%%
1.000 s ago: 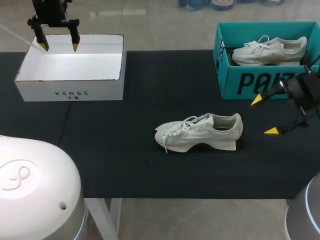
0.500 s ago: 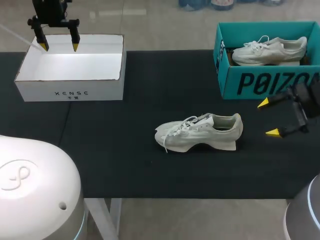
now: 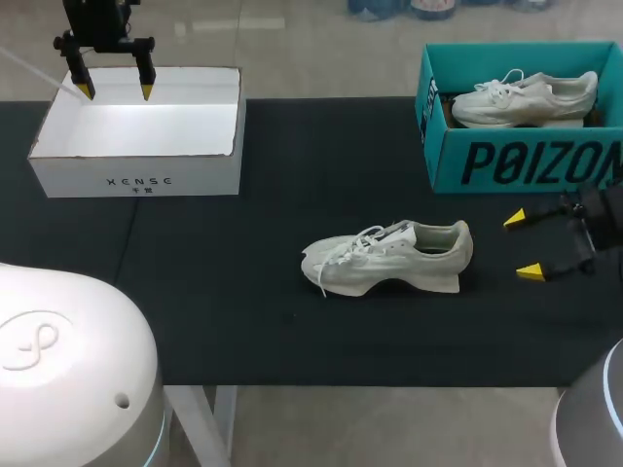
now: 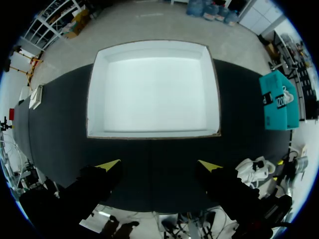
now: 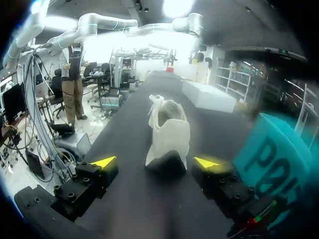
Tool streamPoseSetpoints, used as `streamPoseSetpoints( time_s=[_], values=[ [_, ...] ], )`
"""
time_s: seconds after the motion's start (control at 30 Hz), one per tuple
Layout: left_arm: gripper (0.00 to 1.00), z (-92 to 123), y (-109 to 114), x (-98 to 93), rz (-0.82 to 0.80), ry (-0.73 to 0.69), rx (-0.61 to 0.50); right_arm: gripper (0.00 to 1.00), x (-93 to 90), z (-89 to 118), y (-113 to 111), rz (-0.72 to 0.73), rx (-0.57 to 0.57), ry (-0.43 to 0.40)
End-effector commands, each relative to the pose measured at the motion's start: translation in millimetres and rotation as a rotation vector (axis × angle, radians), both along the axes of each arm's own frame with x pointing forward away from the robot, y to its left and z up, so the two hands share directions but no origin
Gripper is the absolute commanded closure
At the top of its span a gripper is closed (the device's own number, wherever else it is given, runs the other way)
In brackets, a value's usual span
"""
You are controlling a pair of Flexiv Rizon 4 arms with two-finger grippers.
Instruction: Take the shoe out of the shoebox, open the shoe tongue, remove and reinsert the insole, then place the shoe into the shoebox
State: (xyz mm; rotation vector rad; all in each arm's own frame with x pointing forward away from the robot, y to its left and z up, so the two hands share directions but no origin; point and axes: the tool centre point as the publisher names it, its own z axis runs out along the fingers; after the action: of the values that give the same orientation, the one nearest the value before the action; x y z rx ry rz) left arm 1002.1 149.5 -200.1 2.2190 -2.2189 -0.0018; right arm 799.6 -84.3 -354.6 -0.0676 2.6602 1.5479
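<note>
Sneaker in teal shoebox, second sneaker on table; left tool, right tool splayed wide, empty.

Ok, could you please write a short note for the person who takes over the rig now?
Left gripper: open, empty, above the far rim of the empty white box.
Right gripper: open, empty, beside the heel of the white sneaker, not touching; it stands on the black mat.
Teal shoebox holds a second sneaker.
Done: sneaker out. Left: tongue, insole, then into the shoebox.
</note>
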Motion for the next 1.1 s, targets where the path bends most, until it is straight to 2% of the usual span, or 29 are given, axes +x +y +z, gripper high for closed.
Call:
streamPoseSetpoints(
  time_s=[0.03,0.73,1.1],
  values=[
    [0.0,0.0,0.1,-0.5,0.0,0.0,0.001,0.0,4.8,-11.8,8.4,0.004,0.021,-0.006],
    [0.0,0.0,0.1,-0.5,0.0,0.0,0.001,0.0,42.9,-51.1,25.4,-0.011,0.048,0.004],
    [0.0,0.0,0.1,-0.5,0.0,0.0,0.001,0.0,38.3,-62.7,41.1,-0.012,0.079,0.029]
  ],
)
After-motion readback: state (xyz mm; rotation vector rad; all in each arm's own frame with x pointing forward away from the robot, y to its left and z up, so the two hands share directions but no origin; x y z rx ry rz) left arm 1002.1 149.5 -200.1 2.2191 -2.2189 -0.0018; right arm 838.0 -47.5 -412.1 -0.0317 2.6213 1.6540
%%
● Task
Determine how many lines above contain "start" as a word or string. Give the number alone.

● Answer section
2